• _Exercise_
The listing should be printed again without a single change.

• _Data below_
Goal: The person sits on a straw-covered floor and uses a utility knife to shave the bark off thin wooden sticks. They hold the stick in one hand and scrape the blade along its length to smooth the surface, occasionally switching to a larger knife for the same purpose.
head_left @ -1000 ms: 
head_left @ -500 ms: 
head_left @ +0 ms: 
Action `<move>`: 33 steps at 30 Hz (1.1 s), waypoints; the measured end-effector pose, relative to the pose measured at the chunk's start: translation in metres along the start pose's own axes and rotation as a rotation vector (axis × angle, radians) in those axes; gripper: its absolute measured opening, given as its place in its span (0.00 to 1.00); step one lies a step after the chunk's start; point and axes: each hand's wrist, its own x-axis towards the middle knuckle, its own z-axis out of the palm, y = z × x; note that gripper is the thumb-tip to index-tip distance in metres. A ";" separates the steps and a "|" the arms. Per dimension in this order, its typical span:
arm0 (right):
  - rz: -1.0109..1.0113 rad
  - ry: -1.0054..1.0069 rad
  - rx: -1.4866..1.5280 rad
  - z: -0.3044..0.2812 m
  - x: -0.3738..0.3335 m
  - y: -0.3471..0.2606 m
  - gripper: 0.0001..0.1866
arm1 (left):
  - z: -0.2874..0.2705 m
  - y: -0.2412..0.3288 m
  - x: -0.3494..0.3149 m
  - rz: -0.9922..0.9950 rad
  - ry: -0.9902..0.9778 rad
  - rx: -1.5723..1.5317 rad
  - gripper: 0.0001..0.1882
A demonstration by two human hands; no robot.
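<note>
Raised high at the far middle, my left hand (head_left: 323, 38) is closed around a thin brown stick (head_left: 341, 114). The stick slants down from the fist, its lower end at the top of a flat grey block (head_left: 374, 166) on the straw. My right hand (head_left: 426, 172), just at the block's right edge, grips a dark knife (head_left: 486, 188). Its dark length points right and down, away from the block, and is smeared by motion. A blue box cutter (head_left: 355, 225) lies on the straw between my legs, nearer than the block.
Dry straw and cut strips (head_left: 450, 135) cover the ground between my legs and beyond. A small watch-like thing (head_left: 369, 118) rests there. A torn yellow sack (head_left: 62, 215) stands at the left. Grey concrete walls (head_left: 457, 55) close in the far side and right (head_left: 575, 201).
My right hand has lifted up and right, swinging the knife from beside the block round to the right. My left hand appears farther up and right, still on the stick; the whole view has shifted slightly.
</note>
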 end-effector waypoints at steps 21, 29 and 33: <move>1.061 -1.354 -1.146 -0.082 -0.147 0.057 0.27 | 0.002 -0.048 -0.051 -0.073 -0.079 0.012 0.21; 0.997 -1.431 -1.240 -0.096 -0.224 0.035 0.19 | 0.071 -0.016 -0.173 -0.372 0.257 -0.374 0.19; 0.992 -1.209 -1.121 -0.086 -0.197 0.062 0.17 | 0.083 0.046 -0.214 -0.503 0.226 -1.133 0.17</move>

• _Exercise result_
Goal: The person sits on a straw-covered floor and uses a utility knife to shave the bark off thin wooden sticks. They hold the stick in one hand and scrape the blade along its length to smooth the surface, occasionally switching to a larger knife for the same purpose.
head_left @ -1000 ms: 
head_left @ -500 ms: 
head_left @ +0 ms: 
Action `<move>`: 33 steps at 30 Hz (1.1 s), waypoints; the measured end-effector pose, relative to the pose measured at the chunk's start: translation in metres along the start pose's own axes and rotation as a rotation vector (axis × angle, radians) in those axes; gripper: its absolute measured opening, given as its place in its span (0.00 to 1.00); step one lies a step after the chunk's start; point and axes: each hand's wrist, its own x-axis towards the middle knuckle, its own z-axis out of the palm, y = z × x; note that gripper is the thumb-tip to index-tip distance in metres. A ";" separates the steps and a "|" the arms. Per dimension in this order, its typical span:
arm0 (right):
  - rz: -1.0109..1.0113 rad
  - ry: -1.0054..1.0069 rad
  - rx: -1.4866..1.5280 rad
  - z: -0.3044..0.2812 m
  - x: -0.3738..0.3335 m
  - y: -0.3471..0.2606 m
  - gripper: 0.0001..0.1866
arm1 (left):
  - z: -0.2874..0.2705 m
  - y: -0.2412..0.3288 m
  - x: -0.3494..0.3149 m
  - rz: -0.9922..0.9950 rad
  - ry: -0.9902..0.9778 rad
  - rx: -1.5723..1.5317 rad
  - gripper: 0.0001..0.1882
A demonstration by two human hands; no robot.
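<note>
Raised high at the far middle, my left hand (head_left: 323, 38) is closed around a thin brown stick (head_left: 341, 114). The stick slants down from the fist, its lower end at the top of a flat grey block (head_left: 374, 166) on the straw. My right hand (head_left: 426, 172), just at the block's right edge, grips a dark knife (head_left: 486, 188). Its dark length points right and down, away from the block, and is smeared by motion. A blue box cutter (head_left: 355, 225) lies on the straw between my legs, nearer than the block.
Dry straw and cut strips (head_left: 450, 135) cover the ground between my legs and beyond. A small watch-like thing (head_left: 369, 118) rests there. A torn yellow sack (head_left: 62, 215) stands at the left. Grey concrete walls (head_left: 457, 55) close in the far side and right (head_left: 575, 201).
My right hand has lifted up and right, swinging the knife from beside the block round to the right. My left hand appears farther up and right, still on the stick; the whole view has shifted slightly.
</note>
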 end-effector waypoints at steps 21, 29 and 33: <move>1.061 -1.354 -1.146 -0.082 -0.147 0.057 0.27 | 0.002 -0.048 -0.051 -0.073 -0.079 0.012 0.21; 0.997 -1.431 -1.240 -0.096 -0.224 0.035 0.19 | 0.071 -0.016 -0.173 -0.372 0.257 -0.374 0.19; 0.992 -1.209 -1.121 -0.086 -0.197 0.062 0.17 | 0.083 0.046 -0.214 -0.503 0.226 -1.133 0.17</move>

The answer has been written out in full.